How to Edit Product Page in WooCommerce Elementor
Last modified: June 29, 2026
If you run a WooCommerce store and want to change how your product pages look, Elementor Pro gives you full control over the layout. This guide walks through creating a custom Single Product template using the Elementor Theme Builder. You will need Elementor Pro for this, as the Theme Builder is a Pro-only feature not available in the free version. Once your template is live, it applies automatically to every product page in your store through display conditions.
By default, WooCommerce product pages are controlled by your active theme’s woocommerce/single-product.php template file. Elementor’s Theme Builder completely overrides that file when a matching display condition is active, replacing the theme’s output with your custom layout. This means the change is structural: you’re not tweaking CSS on top of the default layout, you’re replacing the entire page structure. The WooCommerce product data (title, price, gallery images, stock status, add-to-cart button) stays connected through dynamic content widgets, so nothing is hardcoded.
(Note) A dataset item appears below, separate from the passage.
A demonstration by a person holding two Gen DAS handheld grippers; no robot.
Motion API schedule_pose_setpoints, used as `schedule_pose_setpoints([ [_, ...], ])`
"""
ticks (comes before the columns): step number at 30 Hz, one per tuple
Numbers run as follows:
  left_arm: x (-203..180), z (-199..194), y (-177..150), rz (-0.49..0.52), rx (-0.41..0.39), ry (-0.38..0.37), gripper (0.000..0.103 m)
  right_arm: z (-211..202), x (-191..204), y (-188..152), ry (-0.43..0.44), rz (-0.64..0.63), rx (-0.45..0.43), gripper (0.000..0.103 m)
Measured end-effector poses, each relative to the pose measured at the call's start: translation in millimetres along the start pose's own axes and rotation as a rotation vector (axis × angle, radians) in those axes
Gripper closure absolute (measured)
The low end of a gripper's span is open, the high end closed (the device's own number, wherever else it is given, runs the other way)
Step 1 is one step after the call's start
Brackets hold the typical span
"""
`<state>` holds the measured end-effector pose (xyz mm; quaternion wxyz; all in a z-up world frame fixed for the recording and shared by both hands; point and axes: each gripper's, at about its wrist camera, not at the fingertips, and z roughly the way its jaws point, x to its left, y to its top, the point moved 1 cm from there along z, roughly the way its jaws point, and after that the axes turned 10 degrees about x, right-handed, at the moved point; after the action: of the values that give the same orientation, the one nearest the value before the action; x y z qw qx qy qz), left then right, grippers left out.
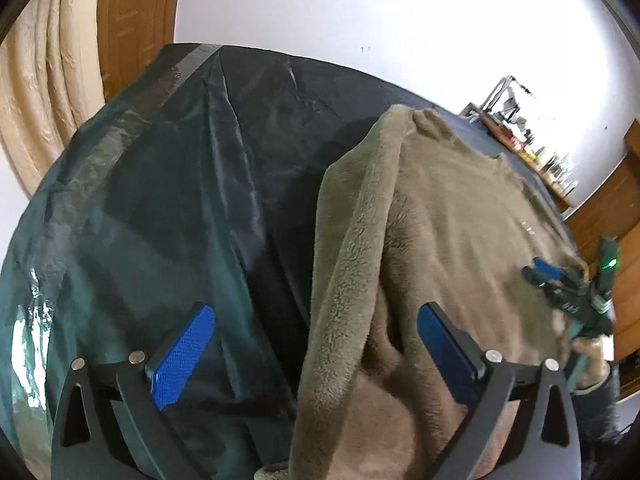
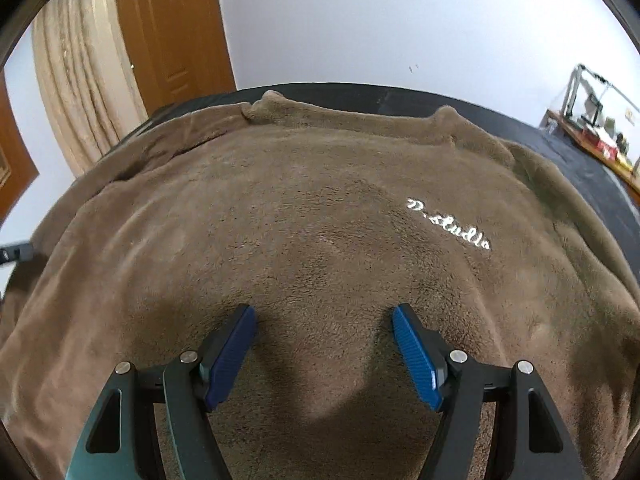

This matters most in specific situations. If you sell premium or visually driven products, a custom layout lets you lead with large gallery images, testimonials, or feature callouts before the add-to-cart button, rather than the standard two-column grid. If your store has multiple product categories with different selling points, you can create separate Single Product templates and assign each one to a different category using display conditions. And if you sell digital products, courses, or anything that requires more explanation than a physical retail item, you can add long-form content sections, video embeds, or specification tables that the default template does not support.
One practical note on performance: custom Elementor product templates add JavaScript and CSS from the builder on top of WooCommerce’s own assets. On stores where page speed is already a concern, run a speed test (Google PageSpeed Insights or GTmetrix) on a product page after your template goes live. In most cases the impact is minor, but on low-resource hosting it can be noticeable and worth addressing through caching or asset optimization.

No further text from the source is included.